The Alberta plebiscite set for Nov. 14-24 asks two questions, one for wheat and one for barley. It asks: “Are you in favor of having the freedom to sell your barley/wheat to any buyer, including the Canadian Wheat Board, into domestic and export markets?”
Ken Motiuk of Mundare, a member of United Grain Growers, also sat on the committee. He said the consultant was only used to test four guidelines the committee had laid out.
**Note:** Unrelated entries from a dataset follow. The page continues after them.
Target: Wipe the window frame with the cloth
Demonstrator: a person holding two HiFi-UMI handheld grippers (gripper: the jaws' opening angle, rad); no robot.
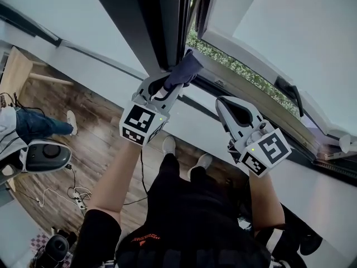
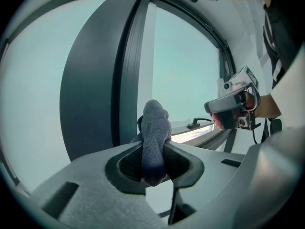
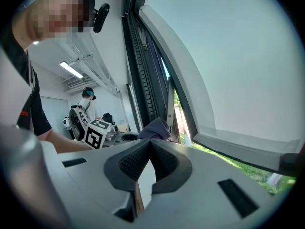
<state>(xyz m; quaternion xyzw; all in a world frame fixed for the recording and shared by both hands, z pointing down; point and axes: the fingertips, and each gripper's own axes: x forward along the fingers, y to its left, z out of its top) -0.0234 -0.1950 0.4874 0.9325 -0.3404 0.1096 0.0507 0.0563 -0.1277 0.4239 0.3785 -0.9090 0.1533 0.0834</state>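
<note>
The cloth (image 1: 185, 70), a dark grey-blue bundle, is pinched between the jaws of the left gripper (image 1: 172, 86), which the person holds up towards the window. In the left gripper view the cloth (image 2: 155, 137) stands upright in the left gripper (image 2: 155, 165), its lower end tucked between the ribbed pads and its bunched top rising above them. From the head view, the free end of the cloth reaches the foot of the dark upright of the window frame (image 1: 149, 21) and seems to press against it, though the contact itself is not clear. The wooden floor (image 1: 83, 128) lies far below to the left. To the right of the cloth, and apart from it, the right gripper (image 1: 228, 107) hangs just beside the lower edge of the window frame; in its own view the right gripper (image 3: 148, 148) has its jaws pressed together with nothing between them, and the cloth (image 3: 155, 127) shows beyond their tips. Further right the white sash (image 1: 268, 27) stands swung open, its dark handle (image 1: 290, 89) on the lower rail, with greenery (image 1: 223, 59) in the gap.
</note>
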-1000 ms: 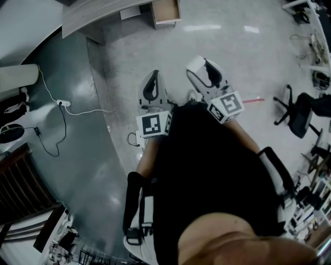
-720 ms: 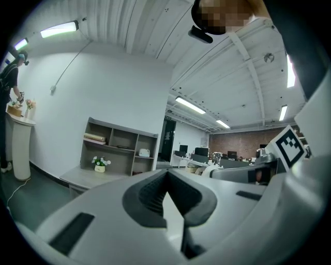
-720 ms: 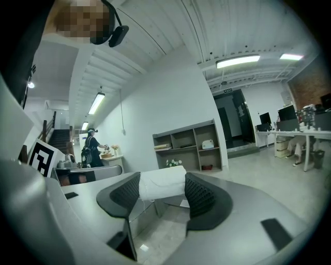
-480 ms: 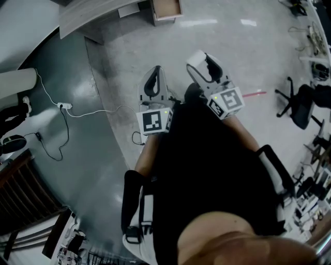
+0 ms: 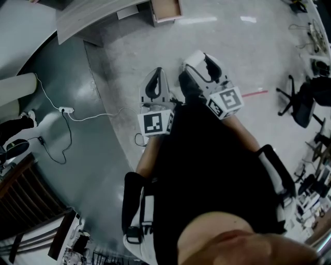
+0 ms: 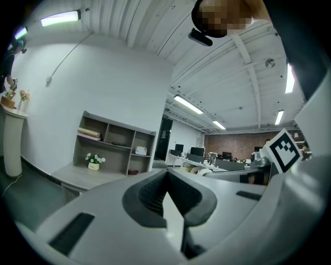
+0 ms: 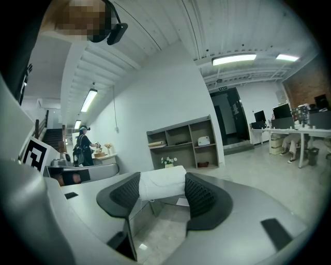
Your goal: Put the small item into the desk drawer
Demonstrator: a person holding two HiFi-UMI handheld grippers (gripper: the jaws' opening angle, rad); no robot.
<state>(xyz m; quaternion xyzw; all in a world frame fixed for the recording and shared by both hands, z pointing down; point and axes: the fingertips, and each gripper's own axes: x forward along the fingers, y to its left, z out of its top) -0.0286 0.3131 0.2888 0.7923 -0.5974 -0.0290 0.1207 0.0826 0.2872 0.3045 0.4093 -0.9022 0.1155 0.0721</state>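
Left gripper (image 5: 156,73) jaws together, right gripper (image 5: 194,61) jaws clamped on small white item (image 7: 162,182), both held out front

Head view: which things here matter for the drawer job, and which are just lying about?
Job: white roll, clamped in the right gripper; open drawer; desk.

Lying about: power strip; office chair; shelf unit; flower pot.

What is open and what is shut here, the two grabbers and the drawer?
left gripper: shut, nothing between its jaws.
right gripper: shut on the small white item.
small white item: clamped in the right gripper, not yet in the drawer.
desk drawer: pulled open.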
“No, it was not designed to solicit a yes vote,” he said.
Must be neutral
David Walker, executive secretary of the Alberta Grain Commission, said the four guidelines used in designing the question stated that the question must be understood, perceived to be neutral, the results must be attainable and must be answered either yes or no.
On the committee in addition to Filkohazy, Kriz and Motiuk were: Pat Durnin of Kathyrn and Jack Gorr of Three Hills, vice-president and chair, respectively, of the Western Canadian Wheat Growers, Brian Otto of Warner, a member of the Alberta Winter Wheat Producers Commission; Tim Harvie of Cochrane, chair of the Alberta Barley Commission; Dan Cutforth of Barons, a member of the Canadian Wheat Board Advisory Committee; Ken Moholitny of Edmonton, chair of the Alberta Grain Commission; and Eugene Dextrose of High Level, a member of the Alberta Canola Commission and the Alberta Food Council.